Once every line in the data below has been checked for "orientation", give the number of lines that hold it, and only that.

Entries taken from a collection:
• • • •

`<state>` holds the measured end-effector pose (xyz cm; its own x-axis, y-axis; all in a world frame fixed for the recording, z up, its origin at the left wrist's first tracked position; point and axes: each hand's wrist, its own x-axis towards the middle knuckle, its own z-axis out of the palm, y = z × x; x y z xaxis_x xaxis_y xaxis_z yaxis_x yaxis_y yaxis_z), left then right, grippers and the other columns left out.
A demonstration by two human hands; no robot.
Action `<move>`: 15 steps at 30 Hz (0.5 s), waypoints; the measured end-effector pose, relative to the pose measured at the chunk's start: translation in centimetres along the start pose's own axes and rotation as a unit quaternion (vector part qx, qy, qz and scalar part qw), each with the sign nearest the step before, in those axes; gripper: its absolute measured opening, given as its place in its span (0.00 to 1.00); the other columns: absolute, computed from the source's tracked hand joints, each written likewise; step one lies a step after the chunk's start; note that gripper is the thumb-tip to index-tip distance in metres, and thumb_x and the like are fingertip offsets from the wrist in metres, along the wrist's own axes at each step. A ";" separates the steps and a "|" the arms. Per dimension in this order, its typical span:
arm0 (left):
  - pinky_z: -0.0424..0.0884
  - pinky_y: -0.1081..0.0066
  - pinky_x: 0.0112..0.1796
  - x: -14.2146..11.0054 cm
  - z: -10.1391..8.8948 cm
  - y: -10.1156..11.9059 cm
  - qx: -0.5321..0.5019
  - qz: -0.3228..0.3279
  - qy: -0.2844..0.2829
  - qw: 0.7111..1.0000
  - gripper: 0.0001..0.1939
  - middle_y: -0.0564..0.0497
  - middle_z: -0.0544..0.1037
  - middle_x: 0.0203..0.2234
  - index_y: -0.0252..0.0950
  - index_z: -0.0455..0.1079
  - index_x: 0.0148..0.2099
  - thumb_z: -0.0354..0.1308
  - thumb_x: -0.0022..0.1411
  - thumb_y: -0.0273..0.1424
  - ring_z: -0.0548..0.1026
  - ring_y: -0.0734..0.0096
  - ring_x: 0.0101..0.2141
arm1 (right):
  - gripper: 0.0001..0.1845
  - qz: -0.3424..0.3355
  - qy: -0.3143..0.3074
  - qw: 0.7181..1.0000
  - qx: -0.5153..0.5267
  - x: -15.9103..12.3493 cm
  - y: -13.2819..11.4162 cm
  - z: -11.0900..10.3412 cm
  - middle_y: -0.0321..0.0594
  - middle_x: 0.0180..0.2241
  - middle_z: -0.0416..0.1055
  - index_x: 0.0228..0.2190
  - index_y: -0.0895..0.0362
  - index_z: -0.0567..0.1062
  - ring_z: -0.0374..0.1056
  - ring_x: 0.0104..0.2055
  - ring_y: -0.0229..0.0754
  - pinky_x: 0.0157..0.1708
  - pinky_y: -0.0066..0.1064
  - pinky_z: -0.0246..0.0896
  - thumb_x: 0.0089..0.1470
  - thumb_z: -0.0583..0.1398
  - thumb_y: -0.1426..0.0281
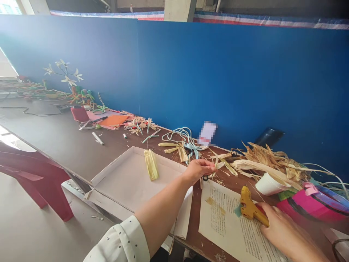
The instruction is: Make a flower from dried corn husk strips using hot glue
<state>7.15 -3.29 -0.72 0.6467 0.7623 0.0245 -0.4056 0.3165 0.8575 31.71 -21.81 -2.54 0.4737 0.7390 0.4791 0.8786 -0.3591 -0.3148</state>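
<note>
The left hand (198, 171) pinches a husk piece (219, 165) with fingertips closed, the right hand (283, 227) curls round the glue gun (247, 205), and loose husks (264, 157) lie unattached.

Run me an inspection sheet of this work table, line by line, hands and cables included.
Surface: brown table, husk scraps scattered
Things in hand: pale husk piece; yellow glue gun over printed sheet
Clutter: dried husk heap, tilted white cup, looped pale cord
Hands: left pinches the husk piece; right grips the glue gun
Cables: dark cable at far left; glue gun's unclear
Surroundings: blue partition behind, red chair at left
</note>
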 end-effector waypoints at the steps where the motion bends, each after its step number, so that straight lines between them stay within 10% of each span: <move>1: 0.62 0.72 0.30 0.1 0.0 0.0 -0.002 0.001 0.001 1.000 0.24 0.51 0.74 0.21 0.29 0.74 0.29 0.74 0.28 0.38 0.67 0.79 0.24 | 0.17 0.001 -0.052 0.999 0.006 0.2 0.0 0.1 0.43 0.24 0.73 0.21 0.45 0.78 0.69 0.23 0.49 0.22 0.37 0.56 0.21 0.61 0.74; 3: 0.63 0.72 0.31 0.2 0.1 -0.1 -0.010 0.000 0.009 1.000 0.24 0.51 0.74 0.21 0.29 0.74 0.28 0.74 0.29 0.38 0.68 0.78 0.24 | 0.17 0.014 -0.109 0.994 0.023 0.8 -0.8 -0.1 0.46 0.27 0.74 0.23 0.46 0.78 0.70 0.26 0.52 0.24 0.40 0.57 0.23 0.62 0.74; 15: 0.60 0.73 0.29 1.1 -0.5 0.1 -0.034 0.060 0.104 0.992 0.23 0.52 0.73 0.21 0.29 0.76 0.30 0.73 0.33 0.39 0.65 0.80 0.23 | 0.11 -0.027 0.084 0.995 0.054 4.5 -14.8 0.5 0.41 0.24 0.71 0.27 0.53 0.74 0.64 0.25 0.44 0.25 0.32 0.53 0.47 0.58 0.59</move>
<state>7.44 -2.14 -0.89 0.4461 0.8949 0.0120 -0.5187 0.2475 0.8183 20.85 -12.87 3.85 0.4372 0.6459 0.6258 0.8959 -0.2515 -0.3664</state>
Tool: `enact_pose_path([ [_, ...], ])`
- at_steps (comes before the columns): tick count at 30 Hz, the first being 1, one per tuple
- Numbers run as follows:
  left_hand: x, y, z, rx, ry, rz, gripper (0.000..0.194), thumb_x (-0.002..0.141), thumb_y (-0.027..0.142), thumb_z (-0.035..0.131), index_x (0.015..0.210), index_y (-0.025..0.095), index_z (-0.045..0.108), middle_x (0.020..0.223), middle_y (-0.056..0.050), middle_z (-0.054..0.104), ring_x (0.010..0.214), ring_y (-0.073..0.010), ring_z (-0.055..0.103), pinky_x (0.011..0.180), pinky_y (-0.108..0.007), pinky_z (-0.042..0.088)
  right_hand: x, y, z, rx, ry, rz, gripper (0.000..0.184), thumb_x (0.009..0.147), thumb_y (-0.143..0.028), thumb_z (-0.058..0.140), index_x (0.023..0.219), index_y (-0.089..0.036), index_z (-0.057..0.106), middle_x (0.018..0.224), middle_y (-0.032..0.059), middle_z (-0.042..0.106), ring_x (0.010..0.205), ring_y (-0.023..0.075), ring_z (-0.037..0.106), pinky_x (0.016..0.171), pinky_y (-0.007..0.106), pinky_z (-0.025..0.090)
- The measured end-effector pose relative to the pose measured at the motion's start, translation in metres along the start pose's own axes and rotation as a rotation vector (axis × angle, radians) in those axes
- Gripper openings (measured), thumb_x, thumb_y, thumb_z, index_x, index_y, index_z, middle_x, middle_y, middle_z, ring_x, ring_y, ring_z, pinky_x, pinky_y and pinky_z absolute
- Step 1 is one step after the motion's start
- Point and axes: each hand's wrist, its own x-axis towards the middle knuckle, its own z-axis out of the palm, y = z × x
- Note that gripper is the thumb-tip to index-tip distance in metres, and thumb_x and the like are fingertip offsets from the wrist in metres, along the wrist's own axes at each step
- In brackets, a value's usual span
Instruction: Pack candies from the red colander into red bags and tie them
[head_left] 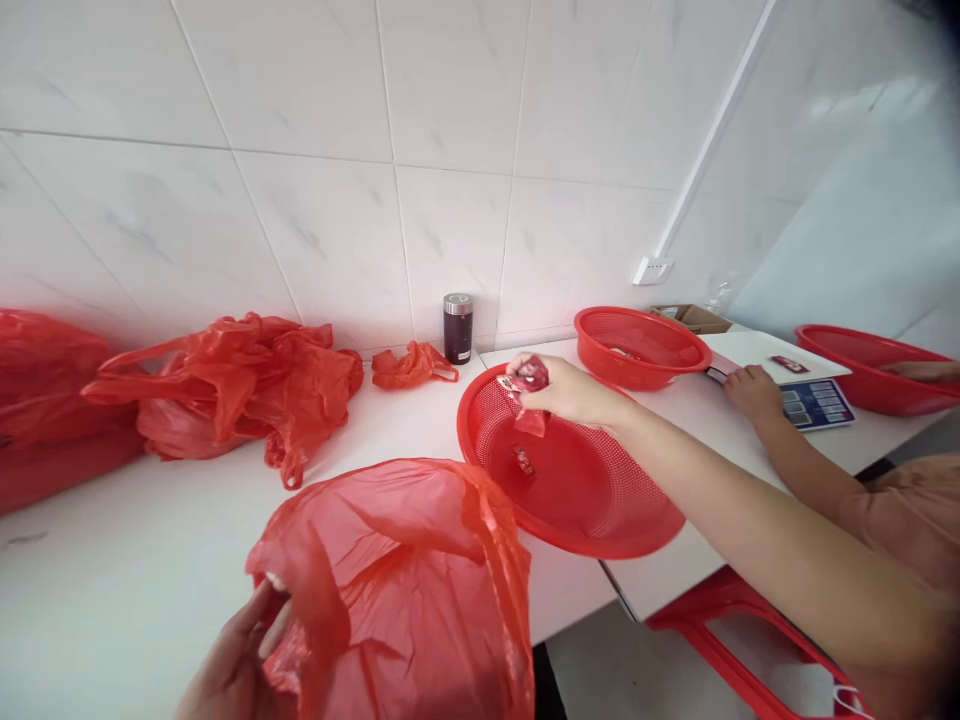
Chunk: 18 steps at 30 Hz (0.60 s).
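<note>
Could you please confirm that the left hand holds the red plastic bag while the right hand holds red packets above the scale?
Not quite: the head view shows the right hand holding the red packets above the red perforated basket, not the scale. The left hand does hold the red plastic bag.
</note>
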Motion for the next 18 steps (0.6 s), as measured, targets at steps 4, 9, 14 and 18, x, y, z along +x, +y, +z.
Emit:
enact_pose_path([
  [4, -0.017, -0.003, 0.026, -0.064, 0.006, -0.017, 0.031, 0.063, 0.025, 0.073, 0.093, 0.027, 0.071, 0.071, -0.002, 0.074, 0.074, -0.0257, 0.072, 0.058, -0.030, 0.060, -0.032, -0.065, 0.047, 0.240, -0.188, -0.310, 0.026, 0.077, -0.012, 0.053, 0.101, -0.023, 0.052, 0.092, -0.0018, 0.058, 0.081, 0.0123, 0.058, 0.072, 0.024, 0.047],
  [9, -0.024, 0.001, 0.023, -0.125, -0.092, -0.102, 0.039, 0.064, 0.029, 0.073, 0.102, 0.029, 0.069, 0.080, -0.003, 0.074, 0.078, -0.0266, 0.071, 0.060, -0.032, 0.059, -0.049, -0.059, 0.121, -0.253, -0.549, -0.357, 0.034, 0.076, -0.010, 0.063, 0.108, -0.019, 0.057, 0.107, 0.0100, 0.054, 0.095, 0.0226, 0.057, 0.075, 0.032, 0.049],
  [14, -0.021, 0.007, 0.007, -0.077, -0.007, 0.009, 0.031, 0.068, 0.027, 0.072, 0.098, 0.030, 0.068, 0.085, 0.000, 0.073, 0.066, -0.0184, 0.069, 0.055, -0.025, 0.057, -0.027, -0.042, 0.092, -0.079, -0.487, -0.381, 0.059, 0.082, -0.032, 0.067, 0.135, -0.030, 0.040, 0.126, 0.0064, 0.051, 0.111, 0.0199, 0.053, 0.087, 0.030, 0.046],
  [18, -0.023, 0.006, 0.007, -0.082, 0.055, 0.042, 0.030, 0.065, 0.024, 0.071, 0.094, 0.027, 0.068, 0.086, -0.001, 0.071, 0.063, -0.0173, 0.067, 0.045, -0.021, 0.052, -0.001, -0.012, 0.050, -0.220, -0.122, -0.162, 0.031, 0.094, -0.027, 0.045, 0.125, -0.026, 0.047, 0.118, 0.0048, 0.057, 0.103, 0.0159, 0.057, 0.089, 0.030, 0.044],
])
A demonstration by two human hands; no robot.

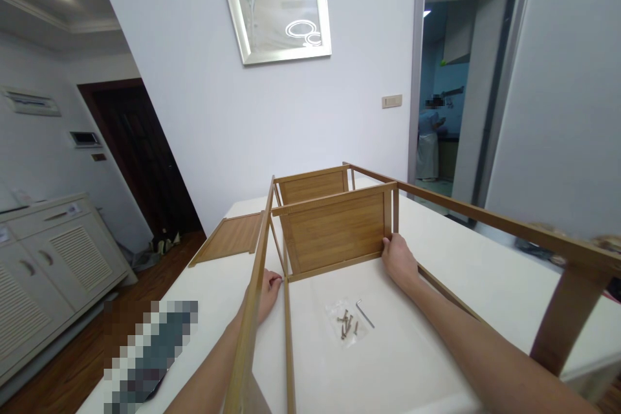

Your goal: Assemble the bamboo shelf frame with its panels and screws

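Observation:
A wooden shelf frame (288, 349) lies on its side on the white table (388, 369), with two panels fitted across it. My left hand (269, 291) is outside the left rail, thumb and finger pinched at the lower left corner of the nearer panel (334, 233). Whatever small thing sits in that pinch is too small to name. At the panel's lower right corner my right hand (400, 262) is closed around its edge, by the upright. Between my arms lie several screws (346, 323) on a clear plastic bag (359, 338), beside an L-shaped hex key (365, 314).
A loose wooden panel (230, 236) lies on the table to the left. Nearer me is a dark, pixelated object (162, 349). The frame's long upper rail (466, 207) runs above my right arm. Past the doorway (420, 77) a person (428, 142) stands in another room.

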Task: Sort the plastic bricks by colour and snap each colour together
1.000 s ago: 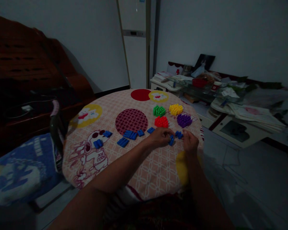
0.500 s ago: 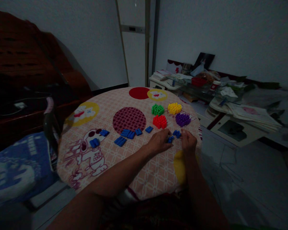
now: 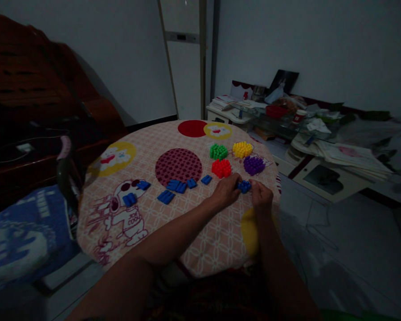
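Note:
In the head view a small upright cluster of blue pegs (image 3: pixel 243 186) stands between my two hands at the right front of the table. My left hand (image 3: pixel 226 191) pinches its left side, fingers curled round. My right hand (image 3: pixel 261 194) grips the right side with thumb and fingers closed together. Just beyond are tight clusters of red pegs (image 3: pixel 222 168), green pegs (image 3: pixel 218 152), yellow pegs (image 3: pixel 242 150) and purple pegs (image 3: pixel 254 165). Several loose blue pieces (image 3: pixel 176 186) lie flat to the left of my left hand. The exact fingertip contacts are too dark to make out.
A patterned cloth covers the round table (image 3: pixel 200 240). At the left stands a chair with a blue cover (image 3: pixel 30 236), behind it a wooden bench (image 3: pixel 36 80). A cluttered low cabinet (image 3: pixel 321 178) runs along the right wall.
My two hands have come closer together. Two separate groups of blue pegs between them are now joined into one cluster. The view has shifted slightly.

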The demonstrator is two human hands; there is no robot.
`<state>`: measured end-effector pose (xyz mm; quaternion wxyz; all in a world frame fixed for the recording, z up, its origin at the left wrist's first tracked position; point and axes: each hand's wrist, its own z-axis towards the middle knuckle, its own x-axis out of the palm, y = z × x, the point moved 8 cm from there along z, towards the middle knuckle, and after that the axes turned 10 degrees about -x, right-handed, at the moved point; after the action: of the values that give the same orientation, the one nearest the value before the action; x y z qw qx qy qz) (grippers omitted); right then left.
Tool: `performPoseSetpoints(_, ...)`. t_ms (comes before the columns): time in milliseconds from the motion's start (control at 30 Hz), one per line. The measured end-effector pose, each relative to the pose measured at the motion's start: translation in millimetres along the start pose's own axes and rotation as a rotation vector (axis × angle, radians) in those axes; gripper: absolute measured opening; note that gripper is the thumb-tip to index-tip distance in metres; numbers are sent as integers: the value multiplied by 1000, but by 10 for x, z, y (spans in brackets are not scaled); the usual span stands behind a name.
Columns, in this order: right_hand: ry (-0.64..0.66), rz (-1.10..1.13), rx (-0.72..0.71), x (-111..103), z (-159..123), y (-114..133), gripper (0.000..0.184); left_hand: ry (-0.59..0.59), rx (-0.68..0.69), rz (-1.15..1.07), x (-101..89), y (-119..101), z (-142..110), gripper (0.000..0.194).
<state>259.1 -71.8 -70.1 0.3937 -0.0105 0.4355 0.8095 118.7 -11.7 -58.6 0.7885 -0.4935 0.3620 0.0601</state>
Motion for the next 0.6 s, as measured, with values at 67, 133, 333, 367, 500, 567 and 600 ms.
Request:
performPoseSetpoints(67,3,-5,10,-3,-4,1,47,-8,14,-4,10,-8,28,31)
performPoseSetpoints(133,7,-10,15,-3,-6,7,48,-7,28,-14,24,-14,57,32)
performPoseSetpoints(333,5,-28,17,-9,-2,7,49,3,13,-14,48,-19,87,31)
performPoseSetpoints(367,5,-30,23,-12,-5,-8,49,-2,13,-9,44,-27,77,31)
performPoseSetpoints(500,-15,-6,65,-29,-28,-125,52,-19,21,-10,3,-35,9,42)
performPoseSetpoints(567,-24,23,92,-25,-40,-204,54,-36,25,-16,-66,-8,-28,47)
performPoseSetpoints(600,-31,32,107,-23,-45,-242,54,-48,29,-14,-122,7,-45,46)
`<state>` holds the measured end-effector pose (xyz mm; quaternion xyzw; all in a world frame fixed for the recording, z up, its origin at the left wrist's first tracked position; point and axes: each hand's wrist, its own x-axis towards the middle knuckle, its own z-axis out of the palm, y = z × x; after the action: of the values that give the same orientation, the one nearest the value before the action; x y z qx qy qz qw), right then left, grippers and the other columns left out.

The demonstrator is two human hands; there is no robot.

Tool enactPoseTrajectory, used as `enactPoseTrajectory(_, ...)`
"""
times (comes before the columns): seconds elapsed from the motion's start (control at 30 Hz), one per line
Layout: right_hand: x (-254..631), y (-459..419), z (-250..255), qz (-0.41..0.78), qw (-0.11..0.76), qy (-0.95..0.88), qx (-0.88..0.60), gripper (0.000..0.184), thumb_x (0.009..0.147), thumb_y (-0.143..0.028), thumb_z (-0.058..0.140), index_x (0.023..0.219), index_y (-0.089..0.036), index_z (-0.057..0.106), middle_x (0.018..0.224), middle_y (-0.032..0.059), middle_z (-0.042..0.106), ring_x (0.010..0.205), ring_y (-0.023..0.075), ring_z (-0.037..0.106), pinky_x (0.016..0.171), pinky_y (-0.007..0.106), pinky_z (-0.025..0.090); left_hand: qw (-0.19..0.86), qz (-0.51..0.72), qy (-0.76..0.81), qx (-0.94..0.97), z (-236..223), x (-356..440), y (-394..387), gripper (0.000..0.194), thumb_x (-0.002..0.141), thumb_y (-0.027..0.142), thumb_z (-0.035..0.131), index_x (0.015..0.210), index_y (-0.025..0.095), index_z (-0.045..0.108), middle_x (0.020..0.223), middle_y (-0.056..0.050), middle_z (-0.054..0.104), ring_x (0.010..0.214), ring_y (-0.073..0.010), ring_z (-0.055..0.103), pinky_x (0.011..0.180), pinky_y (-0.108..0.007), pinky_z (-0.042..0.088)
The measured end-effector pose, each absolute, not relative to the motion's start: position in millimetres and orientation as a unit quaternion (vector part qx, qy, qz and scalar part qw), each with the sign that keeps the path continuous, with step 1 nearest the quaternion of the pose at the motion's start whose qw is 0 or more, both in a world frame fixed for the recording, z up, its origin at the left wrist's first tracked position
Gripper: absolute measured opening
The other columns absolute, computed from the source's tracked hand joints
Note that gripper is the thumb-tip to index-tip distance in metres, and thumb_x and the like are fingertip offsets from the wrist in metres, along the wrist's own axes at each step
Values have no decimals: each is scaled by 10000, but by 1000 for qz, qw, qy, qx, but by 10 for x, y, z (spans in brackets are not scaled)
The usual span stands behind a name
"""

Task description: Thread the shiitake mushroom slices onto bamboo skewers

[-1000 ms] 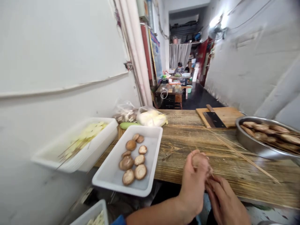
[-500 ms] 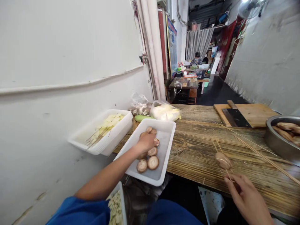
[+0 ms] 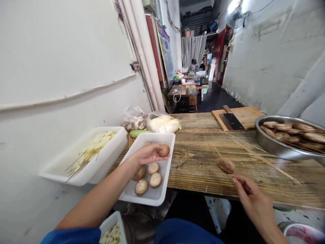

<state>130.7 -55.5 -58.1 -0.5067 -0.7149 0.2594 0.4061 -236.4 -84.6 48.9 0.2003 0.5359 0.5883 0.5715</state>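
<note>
My left hand (image 3: 148,155) hovers over the white tray (image 3: 167,139) with its fingers closed on a brown mushroom (image 3: 164,150). Several more mushroom caps (image 3: 148,178) lie in the tray under it. My right hand (image 3: 250,196) is at the table's near edge, pinching thin bamboo skewers (image 3: 223,161) that carry one threaded mushroom (image 3: 225,166) just above the wooden table (image 3: 203,162).
A white tray of pale slices with skewers (image 3: 86,156) sits at the left. Plastic bags of food (image 3: 162,123) lie behind. A cutting board with a cleaver (image 3: 232,120) and a steel bowl of skewered mushrooms (image 3: 286,135) stand at the right. Loose skewers (image 3: 259,156) lie across the table.
My left hand left the skewer, reached into the white tray and has lifted one mushroom. My right hand keeps the skewer with its mushroom, now held apart at the right.
</note>
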Motion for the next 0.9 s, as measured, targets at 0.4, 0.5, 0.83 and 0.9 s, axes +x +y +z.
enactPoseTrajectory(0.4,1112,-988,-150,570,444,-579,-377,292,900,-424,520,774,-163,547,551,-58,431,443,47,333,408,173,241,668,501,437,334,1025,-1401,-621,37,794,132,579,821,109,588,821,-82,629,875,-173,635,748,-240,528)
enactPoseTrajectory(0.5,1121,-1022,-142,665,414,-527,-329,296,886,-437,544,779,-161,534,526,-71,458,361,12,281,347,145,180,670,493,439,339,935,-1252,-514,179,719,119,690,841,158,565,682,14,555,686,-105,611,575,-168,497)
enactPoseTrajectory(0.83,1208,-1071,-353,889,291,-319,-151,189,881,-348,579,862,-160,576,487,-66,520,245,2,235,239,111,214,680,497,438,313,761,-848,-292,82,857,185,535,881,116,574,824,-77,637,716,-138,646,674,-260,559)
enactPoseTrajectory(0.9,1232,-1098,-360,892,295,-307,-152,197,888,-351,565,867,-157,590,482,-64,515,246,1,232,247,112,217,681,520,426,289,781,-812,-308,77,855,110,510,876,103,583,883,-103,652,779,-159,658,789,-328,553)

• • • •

Exercise solution:
3